18. Headings. The headings in this Award Agreement are for the purpose of convenience only and are not intended to define or limit the construction of the provisions hereof.
IN WITNESS WHEREOF, TRANSATLANTIC HOLDINGS, INC. has caused this Award Agreement to be duly executed and delivered as of the Date of Grant.
TRANSATLANTIC HOLDINGS, INC.
By:
President
By:
Attest
Recipient:
Number of Performance RSUs:
Max. Earned RSUs
Target Earned RSUs
Threshold Earned RSUs
Performance Period:
Date of Grant:
Receipt
Acknowledged:
Address:
Street
City, State Zip
Social Security No./Local 1.0. No.
Glossary of Terms
Solely for purposes of this award of Performance RSUs, the following terms shall have the meanings set forth below. Capitalized terms not defined in this Glossary of Terms shall have the meanings as used or defined in the applicable Award Agreement or the SIP.
“Cause” means (i) your conviction, whether following trial or by plea of guilty ornolo contendere(or similar plea), in a criminal proceeding (A) on a misdemeanor charge involving fraud, false statements or misleading omissions, wrongful taking, embezzlement, bribery, forgery, counterfeiting or extortion, or (B) on a felony charge or (C) on an equivalent charge to those in clauses (A) and (B) in jurisdictions which do not use those designations; (ii) your engaging in any conduct which constitutes an employment disqualification under applicable law (including statutory disqualification as defined under the Securities Exchange Act of 1934); (iii) your failure to perform your duties to the Company; (iv) your violation of any securities or commodities laws, any rules or regulations issued pursuant to such laws, or the rules and regulations of any securities or commodities exchange or association of which TRH or any of its subsidiaries or affiliates is a member; (v) your violation of any Company policy concerning hedging or confidential or proprietary information, or your material violation of any other Company policy as in effect from time to time; (vi) your engaging in any act or making any statement which impairs, impugns, denigrates, disparages or negatively reflects upon the name, reputation or business interests of the Company; or (vii) your engaging in any conduct detrimental to the Company. The determination as to whether “Cause” has occurred shall be made by the Committee in its sole discretion. The Committee shall also have the authority in its sole discretion to waive the consequences under the Partners Plan, SIP or any Award Agreement of the existence or occurrence of any of the events, acts or omissions constituting “Cause.”

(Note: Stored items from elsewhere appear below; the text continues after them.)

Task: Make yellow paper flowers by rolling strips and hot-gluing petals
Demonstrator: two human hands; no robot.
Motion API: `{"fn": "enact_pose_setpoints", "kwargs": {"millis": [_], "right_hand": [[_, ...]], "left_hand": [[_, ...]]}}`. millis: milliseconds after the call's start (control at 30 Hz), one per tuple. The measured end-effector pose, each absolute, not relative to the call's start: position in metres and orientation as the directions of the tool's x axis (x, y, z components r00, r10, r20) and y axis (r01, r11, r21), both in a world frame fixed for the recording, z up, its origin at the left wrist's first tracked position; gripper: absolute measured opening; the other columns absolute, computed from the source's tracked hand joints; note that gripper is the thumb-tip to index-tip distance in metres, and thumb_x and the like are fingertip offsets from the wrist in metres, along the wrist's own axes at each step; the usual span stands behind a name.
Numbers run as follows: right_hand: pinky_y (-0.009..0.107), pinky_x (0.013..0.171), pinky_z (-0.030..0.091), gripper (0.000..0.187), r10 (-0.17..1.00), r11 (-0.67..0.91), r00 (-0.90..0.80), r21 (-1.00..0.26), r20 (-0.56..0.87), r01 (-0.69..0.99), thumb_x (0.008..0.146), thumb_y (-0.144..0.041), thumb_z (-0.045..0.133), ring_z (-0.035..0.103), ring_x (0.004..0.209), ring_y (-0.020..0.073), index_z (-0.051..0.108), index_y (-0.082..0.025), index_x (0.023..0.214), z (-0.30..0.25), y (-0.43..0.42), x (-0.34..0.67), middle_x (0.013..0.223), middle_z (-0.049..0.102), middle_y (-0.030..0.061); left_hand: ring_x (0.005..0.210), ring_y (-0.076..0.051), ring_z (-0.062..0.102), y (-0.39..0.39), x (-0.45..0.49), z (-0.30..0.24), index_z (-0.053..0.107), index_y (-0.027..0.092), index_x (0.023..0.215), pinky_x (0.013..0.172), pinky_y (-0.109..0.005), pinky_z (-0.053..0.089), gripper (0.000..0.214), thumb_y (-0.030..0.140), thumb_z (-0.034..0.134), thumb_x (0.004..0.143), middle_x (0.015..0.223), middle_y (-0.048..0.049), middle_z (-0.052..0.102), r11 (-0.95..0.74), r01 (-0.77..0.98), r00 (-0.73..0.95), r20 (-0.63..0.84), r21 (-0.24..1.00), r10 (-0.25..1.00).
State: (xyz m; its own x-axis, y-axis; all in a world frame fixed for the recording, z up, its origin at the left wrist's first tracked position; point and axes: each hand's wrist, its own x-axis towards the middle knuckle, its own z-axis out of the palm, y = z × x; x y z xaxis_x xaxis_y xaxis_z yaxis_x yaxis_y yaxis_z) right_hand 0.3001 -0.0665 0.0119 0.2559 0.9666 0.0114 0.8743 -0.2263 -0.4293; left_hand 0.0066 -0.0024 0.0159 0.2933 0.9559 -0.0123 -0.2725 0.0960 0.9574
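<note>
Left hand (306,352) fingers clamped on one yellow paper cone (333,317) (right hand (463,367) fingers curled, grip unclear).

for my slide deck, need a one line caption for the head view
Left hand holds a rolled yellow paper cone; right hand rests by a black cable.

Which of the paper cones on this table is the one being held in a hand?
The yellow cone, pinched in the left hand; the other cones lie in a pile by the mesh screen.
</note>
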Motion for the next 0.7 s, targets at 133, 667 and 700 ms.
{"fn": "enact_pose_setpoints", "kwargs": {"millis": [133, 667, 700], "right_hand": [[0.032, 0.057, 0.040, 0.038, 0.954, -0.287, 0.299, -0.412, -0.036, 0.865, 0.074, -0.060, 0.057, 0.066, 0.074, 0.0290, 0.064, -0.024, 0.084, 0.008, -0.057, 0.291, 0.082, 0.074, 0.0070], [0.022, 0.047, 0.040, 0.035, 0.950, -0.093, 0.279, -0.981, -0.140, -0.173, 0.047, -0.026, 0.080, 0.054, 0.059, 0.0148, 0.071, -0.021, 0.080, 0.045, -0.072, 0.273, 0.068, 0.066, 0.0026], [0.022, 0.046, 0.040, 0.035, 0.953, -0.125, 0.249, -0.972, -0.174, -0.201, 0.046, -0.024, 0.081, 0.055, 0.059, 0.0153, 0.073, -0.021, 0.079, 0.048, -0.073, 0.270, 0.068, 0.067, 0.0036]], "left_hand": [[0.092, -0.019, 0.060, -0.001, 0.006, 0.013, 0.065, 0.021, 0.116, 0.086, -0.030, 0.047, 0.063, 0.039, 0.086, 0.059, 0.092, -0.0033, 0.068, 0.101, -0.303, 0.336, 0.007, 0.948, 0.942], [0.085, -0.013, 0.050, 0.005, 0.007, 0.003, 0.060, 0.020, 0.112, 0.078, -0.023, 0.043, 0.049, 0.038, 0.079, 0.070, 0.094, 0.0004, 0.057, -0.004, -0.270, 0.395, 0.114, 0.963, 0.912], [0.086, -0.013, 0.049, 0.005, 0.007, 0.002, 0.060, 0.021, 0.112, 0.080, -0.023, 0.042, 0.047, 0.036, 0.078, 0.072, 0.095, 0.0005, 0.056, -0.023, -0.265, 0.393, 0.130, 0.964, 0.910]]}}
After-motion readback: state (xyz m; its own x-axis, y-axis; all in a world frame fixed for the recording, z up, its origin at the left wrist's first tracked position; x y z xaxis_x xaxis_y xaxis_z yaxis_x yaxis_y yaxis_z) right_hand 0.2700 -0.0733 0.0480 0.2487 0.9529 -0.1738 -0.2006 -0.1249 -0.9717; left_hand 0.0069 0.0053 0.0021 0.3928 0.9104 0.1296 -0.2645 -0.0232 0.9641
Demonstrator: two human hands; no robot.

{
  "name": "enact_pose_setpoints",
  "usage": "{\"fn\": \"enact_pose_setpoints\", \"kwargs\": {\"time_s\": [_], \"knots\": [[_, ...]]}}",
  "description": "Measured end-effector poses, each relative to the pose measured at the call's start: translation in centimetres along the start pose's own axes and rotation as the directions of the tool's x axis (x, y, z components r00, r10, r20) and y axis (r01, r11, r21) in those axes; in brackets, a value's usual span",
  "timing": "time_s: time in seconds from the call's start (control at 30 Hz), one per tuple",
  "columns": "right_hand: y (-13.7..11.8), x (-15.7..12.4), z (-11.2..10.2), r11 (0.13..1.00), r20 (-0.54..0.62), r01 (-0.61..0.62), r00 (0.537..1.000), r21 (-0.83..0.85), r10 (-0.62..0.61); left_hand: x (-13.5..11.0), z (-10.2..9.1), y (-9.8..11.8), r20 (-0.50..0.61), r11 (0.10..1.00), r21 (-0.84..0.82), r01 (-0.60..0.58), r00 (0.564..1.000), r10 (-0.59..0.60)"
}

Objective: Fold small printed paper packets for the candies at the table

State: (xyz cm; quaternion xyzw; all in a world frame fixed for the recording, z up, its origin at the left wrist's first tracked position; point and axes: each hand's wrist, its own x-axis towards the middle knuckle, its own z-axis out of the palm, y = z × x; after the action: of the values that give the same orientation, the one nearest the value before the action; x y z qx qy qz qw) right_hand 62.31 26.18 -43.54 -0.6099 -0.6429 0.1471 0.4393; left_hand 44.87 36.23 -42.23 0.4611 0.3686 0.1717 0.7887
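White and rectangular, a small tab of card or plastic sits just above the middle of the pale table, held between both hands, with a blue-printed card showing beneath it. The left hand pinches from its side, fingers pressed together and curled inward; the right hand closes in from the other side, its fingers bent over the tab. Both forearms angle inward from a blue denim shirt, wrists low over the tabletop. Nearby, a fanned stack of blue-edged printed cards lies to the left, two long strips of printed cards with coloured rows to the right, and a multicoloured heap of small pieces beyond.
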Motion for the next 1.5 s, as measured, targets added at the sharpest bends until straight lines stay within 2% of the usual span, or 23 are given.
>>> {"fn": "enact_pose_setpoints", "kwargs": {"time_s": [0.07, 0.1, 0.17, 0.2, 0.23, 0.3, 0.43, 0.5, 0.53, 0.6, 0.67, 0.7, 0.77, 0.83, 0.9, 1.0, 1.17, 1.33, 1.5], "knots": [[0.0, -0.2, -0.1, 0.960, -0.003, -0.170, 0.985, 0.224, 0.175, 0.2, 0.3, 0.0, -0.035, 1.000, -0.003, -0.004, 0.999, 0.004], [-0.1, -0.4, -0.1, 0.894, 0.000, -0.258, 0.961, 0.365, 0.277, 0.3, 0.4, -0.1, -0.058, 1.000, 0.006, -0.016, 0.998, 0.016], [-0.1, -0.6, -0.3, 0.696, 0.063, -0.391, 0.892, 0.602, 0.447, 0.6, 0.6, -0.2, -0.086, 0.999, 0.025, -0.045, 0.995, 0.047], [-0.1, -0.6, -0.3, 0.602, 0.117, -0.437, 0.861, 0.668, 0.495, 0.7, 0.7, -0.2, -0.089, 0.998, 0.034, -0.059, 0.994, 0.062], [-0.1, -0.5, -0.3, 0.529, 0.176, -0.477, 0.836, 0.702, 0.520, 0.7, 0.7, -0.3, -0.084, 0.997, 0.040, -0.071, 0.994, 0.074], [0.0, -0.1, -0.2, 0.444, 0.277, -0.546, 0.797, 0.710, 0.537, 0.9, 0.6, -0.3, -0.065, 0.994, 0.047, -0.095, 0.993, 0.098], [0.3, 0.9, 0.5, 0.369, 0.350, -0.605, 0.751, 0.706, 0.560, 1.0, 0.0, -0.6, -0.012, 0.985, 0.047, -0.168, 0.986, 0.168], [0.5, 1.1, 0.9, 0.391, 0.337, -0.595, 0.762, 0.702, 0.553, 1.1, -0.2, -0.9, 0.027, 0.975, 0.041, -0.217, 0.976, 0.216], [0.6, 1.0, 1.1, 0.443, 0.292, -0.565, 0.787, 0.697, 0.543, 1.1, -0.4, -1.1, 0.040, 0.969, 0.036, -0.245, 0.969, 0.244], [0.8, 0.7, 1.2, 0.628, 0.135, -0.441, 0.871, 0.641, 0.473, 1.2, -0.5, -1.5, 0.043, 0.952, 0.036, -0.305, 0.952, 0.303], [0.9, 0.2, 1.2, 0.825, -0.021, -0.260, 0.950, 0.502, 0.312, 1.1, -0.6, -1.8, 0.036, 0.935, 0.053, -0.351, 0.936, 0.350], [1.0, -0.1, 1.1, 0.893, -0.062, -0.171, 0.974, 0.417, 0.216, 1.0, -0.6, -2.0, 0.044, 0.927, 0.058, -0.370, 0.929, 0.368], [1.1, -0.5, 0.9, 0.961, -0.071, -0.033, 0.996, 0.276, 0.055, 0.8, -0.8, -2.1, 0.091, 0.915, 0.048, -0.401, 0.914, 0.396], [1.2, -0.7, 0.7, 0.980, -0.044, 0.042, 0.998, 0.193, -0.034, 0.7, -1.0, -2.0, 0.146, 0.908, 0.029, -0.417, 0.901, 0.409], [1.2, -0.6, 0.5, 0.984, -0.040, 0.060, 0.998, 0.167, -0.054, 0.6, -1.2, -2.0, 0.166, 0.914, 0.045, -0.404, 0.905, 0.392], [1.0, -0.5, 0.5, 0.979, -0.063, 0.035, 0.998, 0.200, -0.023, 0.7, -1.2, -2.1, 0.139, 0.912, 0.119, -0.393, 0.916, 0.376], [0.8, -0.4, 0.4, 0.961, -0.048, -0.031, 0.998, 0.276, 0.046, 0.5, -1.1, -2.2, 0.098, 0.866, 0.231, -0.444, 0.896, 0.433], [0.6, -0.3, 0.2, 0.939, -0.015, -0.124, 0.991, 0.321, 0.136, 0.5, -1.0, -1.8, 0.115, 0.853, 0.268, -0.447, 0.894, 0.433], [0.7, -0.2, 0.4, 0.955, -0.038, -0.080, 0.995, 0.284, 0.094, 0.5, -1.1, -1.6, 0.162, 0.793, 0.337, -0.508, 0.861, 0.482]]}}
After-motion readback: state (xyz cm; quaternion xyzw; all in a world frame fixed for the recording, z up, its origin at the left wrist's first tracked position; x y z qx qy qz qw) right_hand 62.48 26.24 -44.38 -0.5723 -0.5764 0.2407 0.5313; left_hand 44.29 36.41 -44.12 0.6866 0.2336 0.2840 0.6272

“Client” means any client or prospective client of the Company to whom you provided services, or for whom you transacted business, or whose identity became known to you in connection with your relationship with or Employment by the Company.
“Competitive Enterprise” means a business enterprise that (i) engages in any activity, or (ii) owns or controls a significant interest in any entity that engages in any activity that, in either case, competes anywhere with any activity in which the Company is engaged. The activities covered by the previous sentence include, without limitation, all insurance and re-insurance and insurance and re-insurance-related activities, asset management, financial product activities (including, without limitation, derivative activities) and financial services in the United States and abroad.
“Disability” means “permanent disability” as defined in the American International Group Long - Term Insurance Policy (in which Transatlantic Holdings, Inc. & its subsidiaries participate) as in effect on the Date of Grant.
“Retirement” means voluntary retirement at or after age 65.
“Solicit” means any direct or indirect communication of any kind whatsoever, regardless of by whom initiated, inviting, advising, encouraging or requesting any person or entity, in any manner, to take or refrain from taking any action.